Problem details
For this exercise, repeat the listing below from its first line through the line containing "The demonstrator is", exactly as written.

==== Data excerpt ====

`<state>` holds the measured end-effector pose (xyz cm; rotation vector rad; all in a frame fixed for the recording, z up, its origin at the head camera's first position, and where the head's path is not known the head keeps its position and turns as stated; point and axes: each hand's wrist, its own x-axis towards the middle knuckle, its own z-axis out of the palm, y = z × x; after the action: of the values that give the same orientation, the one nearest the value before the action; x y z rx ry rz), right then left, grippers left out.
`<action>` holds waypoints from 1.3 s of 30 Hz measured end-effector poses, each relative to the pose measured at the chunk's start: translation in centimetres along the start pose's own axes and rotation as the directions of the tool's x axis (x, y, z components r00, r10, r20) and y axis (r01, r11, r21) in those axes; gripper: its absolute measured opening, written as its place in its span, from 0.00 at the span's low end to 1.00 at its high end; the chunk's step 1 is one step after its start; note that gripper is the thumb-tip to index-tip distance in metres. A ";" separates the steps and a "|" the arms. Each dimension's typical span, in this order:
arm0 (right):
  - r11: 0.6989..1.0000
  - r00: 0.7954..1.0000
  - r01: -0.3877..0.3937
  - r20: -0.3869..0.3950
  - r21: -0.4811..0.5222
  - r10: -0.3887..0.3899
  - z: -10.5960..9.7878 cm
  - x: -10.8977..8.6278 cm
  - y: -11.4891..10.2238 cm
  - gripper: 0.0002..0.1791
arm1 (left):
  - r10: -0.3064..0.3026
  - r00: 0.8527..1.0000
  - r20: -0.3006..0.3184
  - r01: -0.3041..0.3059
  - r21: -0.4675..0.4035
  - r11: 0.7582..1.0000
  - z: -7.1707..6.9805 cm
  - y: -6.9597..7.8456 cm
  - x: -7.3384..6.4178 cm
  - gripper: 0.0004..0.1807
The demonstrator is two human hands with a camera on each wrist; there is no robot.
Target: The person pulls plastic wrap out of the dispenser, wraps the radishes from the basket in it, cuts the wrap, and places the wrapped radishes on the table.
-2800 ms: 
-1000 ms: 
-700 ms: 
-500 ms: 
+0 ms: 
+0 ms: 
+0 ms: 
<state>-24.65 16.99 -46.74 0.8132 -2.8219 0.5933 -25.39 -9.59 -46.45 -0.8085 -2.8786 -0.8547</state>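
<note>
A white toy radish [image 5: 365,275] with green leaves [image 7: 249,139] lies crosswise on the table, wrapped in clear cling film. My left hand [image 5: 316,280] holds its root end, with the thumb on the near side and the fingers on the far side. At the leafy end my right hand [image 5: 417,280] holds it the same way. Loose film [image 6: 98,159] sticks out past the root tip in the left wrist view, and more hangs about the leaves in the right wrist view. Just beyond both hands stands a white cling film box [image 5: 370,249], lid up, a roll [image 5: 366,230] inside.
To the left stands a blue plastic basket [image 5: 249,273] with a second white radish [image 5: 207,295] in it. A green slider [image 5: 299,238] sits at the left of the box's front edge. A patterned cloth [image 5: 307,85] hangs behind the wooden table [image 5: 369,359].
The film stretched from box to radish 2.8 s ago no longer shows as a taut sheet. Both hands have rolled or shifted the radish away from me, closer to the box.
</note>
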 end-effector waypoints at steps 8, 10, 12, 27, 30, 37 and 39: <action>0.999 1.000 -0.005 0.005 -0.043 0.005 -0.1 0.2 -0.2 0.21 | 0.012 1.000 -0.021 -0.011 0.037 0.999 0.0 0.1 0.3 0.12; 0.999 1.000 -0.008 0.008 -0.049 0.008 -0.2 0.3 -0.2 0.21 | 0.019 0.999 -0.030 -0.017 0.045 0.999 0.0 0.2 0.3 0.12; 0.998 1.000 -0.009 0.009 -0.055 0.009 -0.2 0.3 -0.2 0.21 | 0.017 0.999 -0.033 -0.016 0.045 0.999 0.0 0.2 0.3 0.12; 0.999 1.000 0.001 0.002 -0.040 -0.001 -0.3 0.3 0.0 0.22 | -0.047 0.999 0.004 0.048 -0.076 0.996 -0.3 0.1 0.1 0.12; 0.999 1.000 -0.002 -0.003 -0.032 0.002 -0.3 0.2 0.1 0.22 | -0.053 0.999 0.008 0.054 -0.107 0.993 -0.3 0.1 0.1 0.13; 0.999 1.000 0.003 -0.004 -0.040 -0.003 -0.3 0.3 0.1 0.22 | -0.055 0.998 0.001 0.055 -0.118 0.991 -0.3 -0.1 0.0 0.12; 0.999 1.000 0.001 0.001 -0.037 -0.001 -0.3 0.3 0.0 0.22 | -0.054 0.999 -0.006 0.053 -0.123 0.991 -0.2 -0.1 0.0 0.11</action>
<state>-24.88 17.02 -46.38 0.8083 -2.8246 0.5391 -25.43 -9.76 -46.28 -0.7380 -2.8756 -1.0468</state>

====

Worked solution
`<state>` holds the measured end-effector pose (xyz cm; rotation vector rad; all in a frame fixed for the recording, z up, its origin at the head camera's first position, and where the head's path is not known the head keeps its position and turns as stated; point and axes: each hand's wrist, its own x-axis towards the middle knuckle, its own z-axis out of the palm, y = z × x; after the action: of the values that give the same orientation, the one nearest the value before the action; x y z rx ry rz), right then left, grippers left out.
`<action>` holds waypoints from 1.3 s of 30 Hz measured end-effector poses, each relative to the pose measured at the chunk's start: translation in centimetres along the start pose's own axes and rotation as the directions of the tool's x axis (x, y, z components r00, r10, r20) and y axis (r01, r11, r21) in those axes; gripper: its absolute measured opening, written as its place in its span, from 0.00 at the span's low end to 1.00 at its high end; the chunk's step 1 is one step after its start; note that gripper is the thumb-tip to index-tip distance in metres. A ";" separates the steps and a "|" the arms. Each dimension's typical span, in this order:
arm0 (right):
  - r11: 0.6989..1.0000
  - r00: 0.7954..1.0000
  - r01: -0.3877..0.3937
  - r20: -0.3869..0.3950
  - r21: -0.4811..0.5222
  - r10: -0.3887..0.3899
  - z: -10.5960..9.7878 cm
  - x: -10.8977..8.6278 cm
  - y: -11.4891..10.2238 cm
  - gripper: 0.0002..0.1791
arm1 (left):
  - r10: -0.3064..0.3026
  - r00: 0.8527..1.0000
  - r20: -0.3006..0.3184
  - r01: -0.3041..0.3059
  - r21: -0.4675..0.4035
  - r11: 0.7582..1.0000
  - z: -7.1707..6.9805 cm
  - y: -6.9597..7.8456 cm
  - x: -7.3384..6.4178 cm
  - gripper: 0.0004..0.1807
The demonstrator is two human hands with a camera on each wrist; there is no robot.

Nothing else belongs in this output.